Selection of candidate genes for eggshell permeability screen

All candidate genes encode secreted or membrane-associated proteins as judged by the presence of a signal peptide or a predicted transmembrane or signal anchor domain (SignalP 3.0, www.cbs.dtu.dk/services/SignalP; PSORT II, psort.hgc.jp/form2.html) and were selected from a curated list of C. elegans secreted proteins provided by Brian Ackley and Andrew Chisholm. For the majority of candidates, we also required at least one line of prior evidence for a role in the germline. Our candidate gene set included all of the germline enriched [13], [14] and maternal sterile genes [5] that had a signal peptide. Since the set of genes previously found to be expressed in dissected germlines that have a signal peptide is large (Serial Analysis of Gene Expression database, Genome BC C. elegans Gene Expression Consortium, http://elegans.bcgsc.bc.ca), germline expressed genes were only included if they had previously been shown to result in embryonic lethality when inhibited by RNAi (Wormbase release WS199). Genes with domains found in proteins previously implicated in the formation of extra-embryonic layers (chitin binding, glycosylation, protease, peroxidase, lipid binding, or LDLR domains; Wormbase release WS202) were included regardless of whether there was prior evidence for a germline role. Due to redundancy, the total number of candidate genes was 310 (see Spreadsheet S1.xlsx for a breakdown of genes by identification method).

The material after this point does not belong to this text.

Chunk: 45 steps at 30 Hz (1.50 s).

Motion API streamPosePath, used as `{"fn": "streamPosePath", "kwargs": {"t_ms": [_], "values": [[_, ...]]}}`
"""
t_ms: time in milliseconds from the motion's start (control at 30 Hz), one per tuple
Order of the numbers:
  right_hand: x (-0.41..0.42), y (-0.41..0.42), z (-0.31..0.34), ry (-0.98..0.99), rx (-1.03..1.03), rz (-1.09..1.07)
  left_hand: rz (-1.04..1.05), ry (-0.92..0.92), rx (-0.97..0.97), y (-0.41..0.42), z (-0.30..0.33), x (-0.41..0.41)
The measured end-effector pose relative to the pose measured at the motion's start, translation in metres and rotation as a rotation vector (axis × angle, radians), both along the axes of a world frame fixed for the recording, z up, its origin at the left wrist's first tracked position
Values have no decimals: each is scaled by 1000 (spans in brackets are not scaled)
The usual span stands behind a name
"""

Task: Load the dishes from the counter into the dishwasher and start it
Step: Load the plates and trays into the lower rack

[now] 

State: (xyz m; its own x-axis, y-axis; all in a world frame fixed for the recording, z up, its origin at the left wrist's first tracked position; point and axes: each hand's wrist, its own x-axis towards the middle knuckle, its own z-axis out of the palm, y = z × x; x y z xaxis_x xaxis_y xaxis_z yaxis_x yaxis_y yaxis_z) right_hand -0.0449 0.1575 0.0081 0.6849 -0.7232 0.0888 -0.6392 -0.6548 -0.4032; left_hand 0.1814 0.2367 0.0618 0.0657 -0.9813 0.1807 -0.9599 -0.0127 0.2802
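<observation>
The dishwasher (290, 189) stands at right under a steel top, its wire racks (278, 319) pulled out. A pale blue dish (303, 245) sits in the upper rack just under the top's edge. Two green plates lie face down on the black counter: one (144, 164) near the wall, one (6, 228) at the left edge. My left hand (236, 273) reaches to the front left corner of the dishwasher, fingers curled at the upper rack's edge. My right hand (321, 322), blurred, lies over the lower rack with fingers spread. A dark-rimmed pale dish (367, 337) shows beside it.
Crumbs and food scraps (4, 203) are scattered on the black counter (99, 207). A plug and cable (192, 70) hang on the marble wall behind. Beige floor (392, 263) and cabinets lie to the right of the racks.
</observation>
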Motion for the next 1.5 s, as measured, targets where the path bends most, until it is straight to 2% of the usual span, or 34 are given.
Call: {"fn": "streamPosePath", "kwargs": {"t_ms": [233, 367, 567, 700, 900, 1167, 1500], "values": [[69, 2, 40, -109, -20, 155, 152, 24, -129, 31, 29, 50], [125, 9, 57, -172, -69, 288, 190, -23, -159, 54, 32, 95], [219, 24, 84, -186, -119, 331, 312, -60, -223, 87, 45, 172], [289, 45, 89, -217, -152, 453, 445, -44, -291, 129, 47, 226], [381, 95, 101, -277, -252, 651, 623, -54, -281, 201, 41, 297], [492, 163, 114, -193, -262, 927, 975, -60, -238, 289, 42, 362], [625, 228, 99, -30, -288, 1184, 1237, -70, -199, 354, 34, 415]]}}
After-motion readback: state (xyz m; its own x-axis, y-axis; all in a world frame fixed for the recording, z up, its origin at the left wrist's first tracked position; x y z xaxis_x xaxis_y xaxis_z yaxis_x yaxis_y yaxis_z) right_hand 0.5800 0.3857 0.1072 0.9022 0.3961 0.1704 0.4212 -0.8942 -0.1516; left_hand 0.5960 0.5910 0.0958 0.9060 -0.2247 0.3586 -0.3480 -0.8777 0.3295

Eggshell permeability screen

Oligo design, PCR, RNA transcription and annealing, and soaking RNAi were performed as described in Ref. [5]. The primer pairs used to amplify 500–1000 bp target regions of candidate genes are listed in Spreadsheet S1. For RNAi experiments, five to seven L4 stage larval worms were soaked in dsRNA (or soaking buffer for control experiments) for 24 hr at 20°C and recovered individually to NGM plates containing 150 µg/ml Nile Blue A, which penetrates permeable, but not intact, eggshells [4]. dsRNA-treated adults were allowed to lay embryos for 24 hr at 25°C (Plate 1), then transferred to a fresh plate to lay embryos for an additional 24 hr (Plate 2). One day after the adult was removed, the number of hatched larvae, impermeable embryos (clear), and permeable embryos (blue) were counted for each plate, the sum of which was recorded as brood size. Averages for the 5–7 worms are reported (Spreadsheet S1.xlsx). A maximum of 50 hatched larvae per plate were counted. Control worm plates normally contained 0–4% permeable embryos.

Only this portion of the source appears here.